[Opening DATA PROVIDED section]

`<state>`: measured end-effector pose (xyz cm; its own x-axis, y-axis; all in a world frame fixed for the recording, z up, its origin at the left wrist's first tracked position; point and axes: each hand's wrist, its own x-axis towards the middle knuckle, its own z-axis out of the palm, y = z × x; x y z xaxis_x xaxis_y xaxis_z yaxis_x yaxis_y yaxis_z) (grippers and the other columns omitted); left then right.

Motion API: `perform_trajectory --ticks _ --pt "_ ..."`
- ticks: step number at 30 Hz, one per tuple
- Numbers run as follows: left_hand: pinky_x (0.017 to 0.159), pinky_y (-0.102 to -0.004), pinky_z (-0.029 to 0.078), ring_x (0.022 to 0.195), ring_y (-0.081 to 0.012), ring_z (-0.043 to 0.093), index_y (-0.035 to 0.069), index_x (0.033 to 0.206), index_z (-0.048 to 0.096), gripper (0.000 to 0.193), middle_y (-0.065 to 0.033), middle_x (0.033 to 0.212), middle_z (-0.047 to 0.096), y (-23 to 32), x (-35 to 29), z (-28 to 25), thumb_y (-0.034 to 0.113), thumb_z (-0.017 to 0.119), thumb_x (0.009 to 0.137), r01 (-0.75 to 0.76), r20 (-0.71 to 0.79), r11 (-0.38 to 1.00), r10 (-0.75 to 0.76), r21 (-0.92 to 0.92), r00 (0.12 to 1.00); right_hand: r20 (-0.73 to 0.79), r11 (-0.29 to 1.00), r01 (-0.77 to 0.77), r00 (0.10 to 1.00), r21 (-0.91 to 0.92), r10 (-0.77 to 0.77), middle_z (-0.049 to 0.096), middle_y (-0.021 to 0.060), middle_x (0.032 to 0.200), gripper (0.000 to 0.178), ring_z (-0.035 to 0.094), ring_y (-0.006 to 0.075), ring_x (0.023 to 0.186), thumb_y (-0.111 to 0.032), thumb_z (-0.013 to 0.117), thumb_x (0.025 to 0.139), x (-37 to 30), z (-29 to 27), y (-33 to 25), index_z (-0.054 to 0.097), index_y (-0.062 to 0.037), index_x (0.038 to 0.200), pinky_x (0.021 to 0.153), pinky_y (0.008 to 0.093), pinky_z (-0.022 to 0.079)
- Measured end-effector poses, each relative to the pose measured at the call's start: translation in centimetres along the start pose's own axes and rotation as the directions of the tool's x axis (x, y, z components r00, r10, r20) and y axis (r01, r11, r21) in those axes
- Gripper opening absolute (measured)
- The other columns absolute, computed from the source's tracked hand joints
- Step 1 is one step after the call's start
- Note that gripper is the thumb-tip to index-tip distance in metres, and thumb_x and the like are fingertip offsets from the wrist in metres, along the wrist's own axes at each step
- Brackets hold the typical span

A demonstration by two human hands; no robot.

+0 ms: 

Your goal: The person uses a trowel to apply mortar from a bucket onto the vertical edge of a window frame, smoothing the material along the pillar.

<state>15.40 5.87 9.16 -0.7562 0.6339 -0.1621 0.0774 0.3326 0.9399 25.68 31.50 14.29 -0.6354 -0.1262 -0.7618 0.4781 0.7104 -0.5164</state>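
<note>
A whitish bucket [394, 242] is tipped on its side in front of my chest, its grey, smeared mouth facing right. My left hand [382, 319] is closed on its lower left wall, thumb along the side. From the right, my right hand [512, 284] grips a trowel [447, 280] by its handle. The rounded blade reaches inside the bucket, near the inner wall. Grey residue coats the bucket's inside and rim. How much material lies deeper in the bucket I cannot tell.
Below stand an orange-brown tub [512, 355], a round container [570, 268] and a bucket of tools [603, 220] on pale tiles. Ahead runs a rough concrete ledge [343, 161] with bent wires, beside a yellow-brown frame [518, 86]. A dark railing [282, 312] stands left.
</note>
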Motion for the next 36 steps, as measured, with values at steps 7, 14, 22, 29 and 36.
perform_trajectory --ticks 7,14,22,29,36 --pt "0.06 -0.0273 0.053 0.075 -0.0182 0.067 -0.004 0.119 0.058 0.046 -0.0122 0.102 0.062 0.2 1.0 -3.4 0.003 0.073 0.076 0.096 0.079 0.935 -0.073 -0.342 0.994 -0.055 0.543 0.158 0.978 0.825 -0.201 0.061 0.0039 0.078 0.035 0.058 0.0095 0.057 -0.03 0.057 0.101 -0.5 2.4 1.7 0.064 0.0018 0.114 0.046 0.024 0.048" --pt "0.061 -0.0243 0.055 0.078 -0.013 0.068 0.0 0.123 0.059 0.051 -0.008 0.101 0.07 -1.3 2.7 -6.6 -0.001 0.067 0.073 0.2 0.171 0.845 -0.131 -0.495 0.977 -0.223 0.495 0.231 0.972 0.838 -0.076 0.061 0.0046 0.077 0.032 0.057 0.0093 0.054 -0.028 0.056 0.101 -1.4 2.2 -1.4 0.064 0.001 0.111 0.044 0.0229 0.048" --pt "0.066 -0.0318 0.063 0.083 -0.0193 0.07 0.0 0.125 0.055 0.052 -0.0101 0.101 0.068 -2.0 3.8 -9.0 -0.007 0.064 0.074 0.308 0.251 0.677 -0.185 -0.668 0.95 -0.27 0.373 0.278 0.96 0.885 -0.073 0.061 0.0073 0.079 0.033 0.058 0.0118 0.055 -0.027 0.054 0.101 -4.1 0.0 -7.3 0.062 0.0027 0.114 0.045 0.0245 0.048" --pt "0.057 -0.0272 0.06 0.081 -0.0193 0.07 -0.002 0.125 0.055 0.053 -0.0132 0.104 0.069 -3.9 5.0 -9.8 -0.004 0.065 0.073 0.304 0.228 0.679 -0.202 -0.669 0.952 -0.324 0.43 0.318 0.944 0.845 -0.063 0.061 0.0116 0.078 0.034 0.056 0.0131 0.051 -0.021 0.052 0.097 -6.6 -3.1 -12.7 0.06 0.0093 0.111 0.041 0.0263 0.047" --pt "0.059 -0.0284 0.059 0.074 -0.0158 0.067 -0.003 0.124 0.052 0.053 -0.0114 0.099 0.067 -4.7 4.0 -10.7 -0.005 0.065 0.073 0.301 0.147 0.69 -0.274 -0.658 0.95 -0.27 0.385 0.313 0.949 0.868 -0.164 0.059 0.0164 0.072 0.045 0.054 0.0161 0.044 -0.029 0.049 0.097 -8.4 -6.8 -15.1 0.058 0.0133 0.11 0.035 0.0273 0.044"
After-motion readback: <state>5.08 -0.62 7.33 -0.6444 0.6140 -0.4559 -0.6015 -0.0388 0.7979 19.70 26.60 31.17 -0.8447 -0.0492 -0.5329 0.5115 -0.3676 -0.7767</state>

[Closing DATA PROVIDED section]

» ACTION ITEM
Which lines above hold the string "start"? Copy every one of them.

» SOLVED PROBLEM
- Measured end-effector poses, each relative to the pose measured at the call's start: translation in centimetres along the start pose's own axes and rotation as the directions of the tool's x axis (x, y, z components r00, r10, r20) and y axis (r01, r11, r21) in those axes
- Step 1 is one step after the call's start

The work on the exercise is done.